What is being asked
In the material below, the lines from the one containing "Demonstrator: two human" through the one containing "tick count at" are to be given again exactly, ends included, and no others.
*** Input data Section Begins ***
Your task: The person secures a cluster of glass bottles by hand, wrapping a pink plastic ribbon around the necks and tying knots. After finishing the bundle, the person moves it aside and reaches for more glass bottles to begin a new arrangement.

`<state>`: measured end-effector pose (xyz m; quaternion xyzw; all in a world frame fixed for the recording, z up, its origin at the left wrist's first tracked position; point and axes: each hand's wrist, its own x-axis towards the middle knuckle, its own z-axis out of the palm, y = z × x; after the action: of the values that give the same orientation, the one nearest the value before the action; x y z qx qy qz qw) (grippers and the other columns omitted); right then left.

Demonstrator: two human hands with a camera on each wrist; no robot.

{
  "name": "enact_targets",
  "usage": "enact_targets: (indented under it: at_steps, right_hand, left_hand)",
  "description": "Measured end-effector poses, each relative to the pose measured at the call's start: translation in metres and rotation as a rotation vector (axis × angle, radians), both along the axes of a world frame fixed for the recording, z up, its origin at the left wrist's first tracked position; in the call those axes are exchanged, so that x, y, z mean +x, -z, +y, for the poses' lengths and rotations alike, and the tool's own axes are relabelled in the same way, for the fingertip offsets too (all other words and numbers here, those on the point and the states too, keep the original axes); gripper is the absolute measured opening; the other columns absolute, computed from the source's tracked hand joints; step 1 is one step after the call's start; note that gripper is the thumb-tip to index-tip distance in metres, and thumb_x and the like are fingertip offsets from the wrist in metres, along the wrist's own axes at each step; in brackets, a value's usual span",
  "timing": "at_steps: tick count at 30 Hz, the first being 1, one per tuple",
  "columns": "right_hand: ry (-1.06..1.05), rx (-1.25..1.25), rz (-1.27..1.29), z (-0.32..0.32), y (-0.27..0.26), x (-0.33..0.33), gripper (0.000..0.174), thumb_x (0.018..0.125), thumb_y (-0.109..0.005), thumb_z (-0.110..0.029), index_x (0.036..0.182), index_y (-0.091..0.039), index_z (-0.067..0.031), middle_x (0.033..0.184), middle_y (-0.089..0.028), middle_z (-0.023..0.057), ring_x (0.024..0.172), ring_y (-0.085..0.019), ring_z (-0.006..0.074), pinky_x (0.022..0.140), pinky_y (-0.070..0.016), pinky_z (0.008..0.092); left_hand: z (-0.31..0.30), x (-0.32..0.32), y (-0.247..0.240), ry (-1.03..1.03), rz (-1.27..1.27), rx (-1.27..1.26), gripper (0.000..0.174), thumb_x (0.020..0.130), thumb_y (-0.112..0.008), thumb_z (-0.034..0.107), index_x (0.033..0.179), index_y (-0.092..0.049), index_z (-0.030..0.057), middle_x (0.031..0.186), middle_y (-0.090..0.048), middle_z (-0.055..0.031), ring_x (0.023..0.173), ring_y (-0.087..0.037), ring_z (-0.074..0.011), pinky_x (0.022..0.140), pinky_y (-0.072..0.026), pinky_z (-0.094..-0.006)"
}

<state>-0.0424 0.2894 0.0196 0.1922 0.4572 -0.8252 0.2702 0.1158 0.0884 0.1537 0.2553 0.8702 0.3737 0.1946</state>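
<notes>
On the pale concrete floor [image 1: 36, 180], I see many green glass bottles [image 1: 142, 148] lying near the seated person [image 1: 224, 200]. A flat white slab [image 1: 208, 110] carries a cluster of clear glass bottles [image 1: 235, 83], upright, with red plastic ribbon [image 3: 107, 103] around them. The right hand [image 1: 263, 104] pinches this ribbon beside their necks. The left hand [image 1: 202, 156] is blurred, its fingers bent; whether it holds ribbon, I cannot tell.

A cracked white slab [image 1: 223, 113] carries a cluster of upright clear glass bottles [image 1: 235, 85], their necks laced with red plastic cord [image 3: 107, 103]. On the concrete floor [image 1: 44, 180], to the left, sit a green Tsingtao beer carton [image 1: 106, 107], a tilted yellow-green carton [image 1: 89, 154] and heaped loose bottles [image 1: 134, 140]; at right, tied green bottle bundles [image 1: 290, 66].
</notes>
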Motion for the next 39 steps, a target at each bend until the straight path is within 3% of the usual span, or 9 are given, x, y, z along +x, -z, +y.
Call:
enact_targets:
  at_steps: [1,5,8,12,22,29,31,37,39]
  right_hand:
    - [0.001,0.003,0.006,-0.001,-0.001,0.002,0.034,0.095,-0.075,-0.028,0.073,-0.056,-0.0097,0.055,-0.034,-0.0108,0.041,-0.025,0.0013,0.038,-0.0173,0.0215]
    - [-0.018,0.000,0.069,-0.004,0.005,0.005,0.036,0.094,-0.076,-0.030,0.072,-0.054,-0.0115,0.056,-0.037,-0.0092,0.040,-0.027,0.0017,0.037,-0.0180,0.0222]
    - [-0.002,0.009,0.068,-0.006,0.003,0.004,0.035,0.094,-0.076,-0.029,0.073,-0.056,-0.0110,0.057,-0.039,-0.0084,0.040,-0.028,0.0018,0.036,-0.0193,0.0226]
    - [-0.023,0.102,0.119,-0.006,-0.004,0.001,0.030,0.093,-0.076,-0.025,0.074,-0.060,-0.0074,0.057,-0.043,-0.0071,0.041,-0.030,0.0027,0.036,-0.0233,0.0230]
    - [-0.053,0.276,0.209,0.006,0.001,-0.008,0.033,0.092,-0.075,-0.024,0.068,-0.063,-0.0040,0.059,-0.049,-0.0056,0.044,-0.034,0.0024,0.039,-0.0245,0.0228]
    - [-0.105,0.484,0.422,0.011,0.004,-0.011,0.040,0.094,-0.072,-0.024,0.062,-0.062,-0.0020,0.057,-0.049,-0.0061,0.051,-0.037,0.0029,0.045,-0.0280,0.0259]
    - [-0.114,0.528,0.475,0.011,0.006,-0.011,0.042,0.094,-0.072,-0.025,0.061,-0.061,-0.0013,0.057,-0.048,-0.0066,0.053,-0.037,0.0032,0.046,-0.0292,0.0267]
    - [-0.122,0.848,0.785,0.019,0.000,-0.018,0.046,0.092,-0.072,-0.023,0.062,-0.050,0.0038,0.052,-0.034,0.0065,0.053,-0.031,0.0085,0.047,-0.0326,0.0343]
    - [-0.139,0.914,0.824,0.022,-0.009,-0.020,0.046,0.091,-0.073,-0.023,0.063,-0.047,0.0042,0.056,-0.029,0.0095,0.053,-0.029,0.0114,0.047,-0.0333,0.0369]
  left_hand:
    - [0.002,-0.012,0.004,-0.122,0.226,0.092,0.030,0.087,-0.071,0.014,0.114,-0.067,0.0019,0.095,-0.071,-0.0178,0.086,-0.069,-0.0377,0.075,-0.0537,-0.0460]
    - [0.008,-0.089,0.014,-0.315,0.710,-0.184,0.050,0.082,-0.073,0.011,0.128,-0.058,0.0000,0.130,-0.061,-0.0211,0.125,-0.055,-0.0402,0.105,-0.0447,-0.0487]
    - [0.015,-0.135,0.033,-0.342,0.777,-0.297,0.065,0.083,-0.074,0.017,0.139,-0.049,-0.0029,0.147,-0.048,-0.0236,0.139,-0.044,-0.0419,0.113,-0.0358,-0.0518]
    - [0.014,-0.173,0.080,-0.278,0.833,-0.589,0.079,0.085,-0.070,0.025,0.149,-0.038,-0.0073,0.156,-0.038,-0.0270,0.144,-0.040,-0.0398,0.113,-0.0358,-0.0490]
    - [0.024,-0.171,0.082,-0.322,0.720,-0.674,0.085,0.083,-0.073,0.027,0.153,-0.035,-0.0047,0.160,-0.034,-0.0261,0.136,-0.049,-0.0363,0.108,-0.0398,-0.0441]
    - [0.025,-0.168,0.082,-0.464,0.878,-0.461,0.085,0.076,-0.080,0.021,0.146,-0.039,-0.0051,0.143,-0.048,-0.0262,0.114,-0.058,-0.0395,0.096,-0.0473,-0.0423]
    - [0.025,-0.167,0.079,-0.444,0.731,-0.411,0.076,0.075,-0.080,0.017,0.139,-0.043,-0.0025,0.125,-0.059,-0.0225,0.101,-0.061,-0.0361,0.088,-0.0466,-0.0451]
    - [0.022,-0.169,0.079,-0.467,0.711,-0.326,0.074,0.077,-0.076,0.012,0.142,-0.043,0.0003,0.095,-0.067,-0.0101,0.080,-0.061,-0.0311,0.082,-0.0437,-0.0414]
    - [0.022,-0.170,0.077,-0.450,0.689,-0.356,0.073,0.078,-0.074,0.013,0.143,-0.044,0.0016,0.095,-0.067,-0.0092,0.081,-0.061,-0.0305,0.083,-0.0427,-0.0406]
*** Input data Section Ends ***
Answer box
Demonstrator: two human hands with a camera on each wrist; no robot.

{
  "name": "enact_targets",
  "usage": "enact_targets: (indented under it: at_steps, right_hand, left_hand)",
  "description": "Measured end-effector poses, each relative to the pose measured at the call's start: translation in metres and rotation as a rotation vector (axis × angle, radians), both along the axes of a world frame fixed for the recording, z up, its origin at the left wrist's first tracked position; in the call those axes are exchanged, so that x, y, z mean +x, -z, +y, for the poses' lengths and rotations alike, and the tool's own axes are relabelled in the same way, for the fingertip offsets too (all other words and numbers here, those on the point and the states too, keep the original axes); gripper is the absolute measured opening; the other columns absolute, computed from the source's tracked hand joints; step 1 is one step after the call's start; note that gripper is the thumb-tip to index-tip distance in metres, and thumb_x and the like are fingertip offsets from the wrist in metres, along the wrist's own axes at each step; in brackets, a value's usual span",
  "timing": "at_steps: tick count at 30 Hz, the first being 1, one per tuple",

The reply to this exercise is complete.